После Кущевки полк попал в полукольцо. Вырываясь, отходили в предгорья Кавказа – за Горячий Ключ. Здесь пришлось несладко. Зачастую вступали в оборонительные бои. Началась окопная война, о сабельных атаках и не думали. Переформировались. Хотя Гаврила и был еще не стар, но после контузии под Каховкой позвоночник давал о себе знать. На коне сидеть было невозможно. Боль иглами била по спине. Видя мучения казака, командир эскадрона Николай Васильевич посоветовал перейти в фуражиры, но Гаврила запротестовал: «Есть и постарше меня. Что, решили списать? Я еще саблю в руках держать могу». Он после очередного перехода сам подошел к командиру и попросил: «Сил нет сидеть на коне, пусть будет по-вашему».

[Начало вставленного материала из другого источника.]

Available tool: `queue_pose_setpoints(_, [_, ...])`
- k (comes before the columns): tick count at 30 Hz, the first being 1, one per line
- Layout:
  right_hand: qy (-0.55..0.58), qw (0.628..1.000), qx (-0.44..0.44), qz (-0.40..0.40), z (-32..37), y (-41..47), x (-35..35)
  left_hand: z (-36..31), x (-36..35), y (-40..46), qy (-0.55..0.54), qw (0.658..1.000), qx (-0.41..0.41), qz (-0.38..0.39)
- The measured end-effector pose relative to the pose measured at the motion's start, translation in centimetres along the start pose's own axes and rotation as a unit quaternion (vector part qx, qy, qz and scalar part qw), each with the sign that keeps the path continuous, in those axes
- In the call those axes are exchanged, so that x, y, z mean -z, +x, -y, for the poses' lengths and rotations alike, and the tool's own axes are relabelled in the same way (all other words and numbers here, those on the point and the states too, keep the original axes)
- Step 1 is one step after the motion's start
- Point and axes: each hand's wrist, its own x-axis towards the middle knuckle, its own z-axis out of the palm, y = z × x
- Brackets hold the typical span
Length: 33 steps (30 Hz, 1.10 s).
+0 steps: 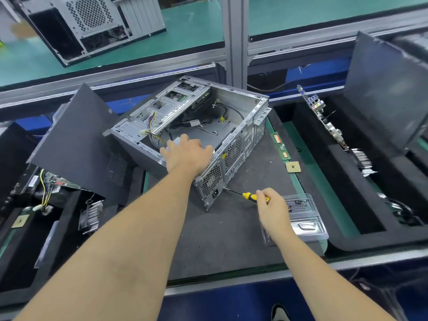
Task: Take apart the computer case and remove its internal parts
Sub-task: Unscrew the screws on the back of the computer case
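Note:
The grey computer case (240,107) lies open on its side on the dark mat, with cables and a drive cage inside. My left hand (187,155) rests on the power supply (212,181) at the case's near corner, fingers spread over its top. My right hand (269,206) grips the yellow-and-black screwdriver (249,195); its tip touches the rear panel beside the power socket.
The black side panel (76,144) leans at the left. A RAM stick (281,147) and a CPU (293,167) lie on the mat to the right. A clear plastic tray (305,218) sits under my right wrist. Foam bins with removed parts flank the mat; a motherboard (324,117) stands in the right one.

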Motion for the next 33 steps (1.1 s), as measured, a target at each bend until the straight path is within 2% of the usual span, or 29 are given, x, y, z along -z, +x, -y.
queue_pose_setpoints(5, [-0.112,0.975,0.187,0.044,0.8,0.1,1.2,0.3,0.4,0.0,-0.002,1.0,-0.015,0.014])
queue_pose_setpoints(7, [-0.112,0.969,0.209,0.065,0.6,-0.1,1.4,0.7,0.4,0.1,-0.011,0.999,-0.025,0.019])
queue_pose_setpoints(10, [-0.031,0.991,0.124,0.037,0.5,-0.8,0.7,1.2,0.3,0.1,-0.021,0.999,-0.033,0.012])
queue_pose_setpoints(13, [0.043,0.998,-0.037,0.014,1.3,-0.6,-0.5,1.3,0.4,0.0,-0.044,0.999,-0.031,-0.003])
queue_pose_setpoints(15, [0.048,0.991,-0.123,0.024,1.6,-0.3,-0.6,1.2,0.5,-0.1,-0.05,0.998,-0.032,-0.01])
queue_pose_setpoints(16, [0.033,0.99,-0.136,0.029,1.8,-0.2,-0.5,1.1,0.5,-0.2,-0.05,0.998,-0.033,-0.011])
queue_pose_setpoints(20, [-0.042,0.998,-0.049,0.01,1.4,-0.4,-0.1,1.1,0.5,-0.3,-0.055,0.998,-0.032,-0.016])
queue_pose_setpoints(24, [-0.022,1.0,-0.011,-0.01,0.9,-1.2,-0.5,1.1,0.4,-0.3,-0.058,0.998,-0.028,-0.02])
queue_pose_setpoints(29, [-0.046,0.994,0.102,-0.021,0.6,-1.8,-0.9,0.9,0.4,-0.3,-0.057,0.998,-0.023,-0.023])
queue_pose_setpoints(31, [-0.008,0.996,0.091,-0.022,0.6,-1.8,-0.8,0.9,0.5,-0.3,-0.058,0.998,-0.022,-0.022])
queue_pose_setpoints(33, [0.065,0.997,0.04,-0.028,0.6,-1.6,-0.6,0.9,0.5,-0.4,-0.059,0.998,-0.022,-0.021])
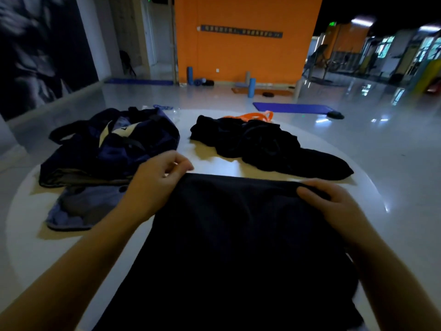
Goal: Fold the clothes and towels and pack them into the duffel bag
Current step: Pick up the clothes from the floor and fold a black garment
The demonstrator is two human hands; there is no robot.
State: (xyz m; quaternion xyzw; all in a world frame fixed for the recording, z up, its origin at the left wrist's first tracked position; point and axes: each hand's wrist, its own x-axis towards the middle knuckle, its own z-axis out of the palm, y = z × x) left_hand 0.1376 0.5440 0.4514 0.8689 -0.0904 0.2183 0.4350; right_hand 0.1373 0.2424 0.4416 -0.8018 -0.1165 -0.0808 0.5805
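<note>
Two hands work one dark garment (238,247). The left hand (155,185) pinches the far left corner between thumb and curled fingers; the right hand (334,204) grips the far right corner, fingers curled over the edge. The garment lies flat between the forearms, running from the hands back to the near edge of the table (71,247).

One navy duffel bag (112,144) sits open at the far left, just beyond the left hand. One blue-grey towel (81,209) lies below it, partly under the bag. One heap of black clothes (269,146) sits far right, with one orange strap (253,115) behind it.

The table is white, round and glossy. Beyond it are a shiny grey floor, one orange wall (245,56) and two blue mats (291,107).
</note>
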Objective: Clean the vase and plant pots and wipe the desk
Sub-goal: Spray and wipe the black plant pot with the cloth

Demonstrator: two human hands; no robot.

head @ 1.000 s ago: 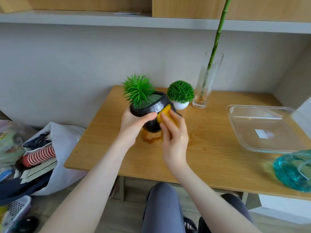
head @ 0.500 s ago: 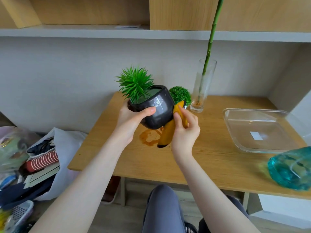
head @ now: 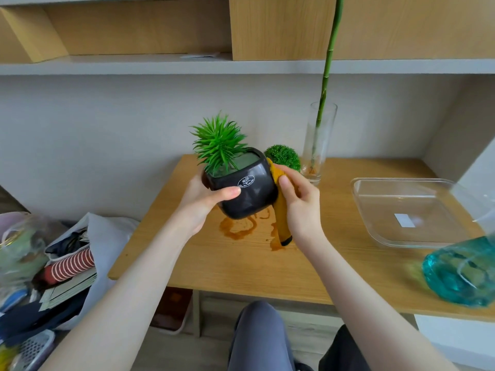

Фуражир – должность собачья: надо добывать корм лошадей. Если человек терпит, то конь – нет. Без корма на четвертый день заваливается на бок. Отступление – это страшно. Нарушены все связи, никто ничего не знает, крутись как хочешь, а лошади должны быть накормлены и напоены чистой водой. Грязную, вонючую воду из луж лошадь пить не будет.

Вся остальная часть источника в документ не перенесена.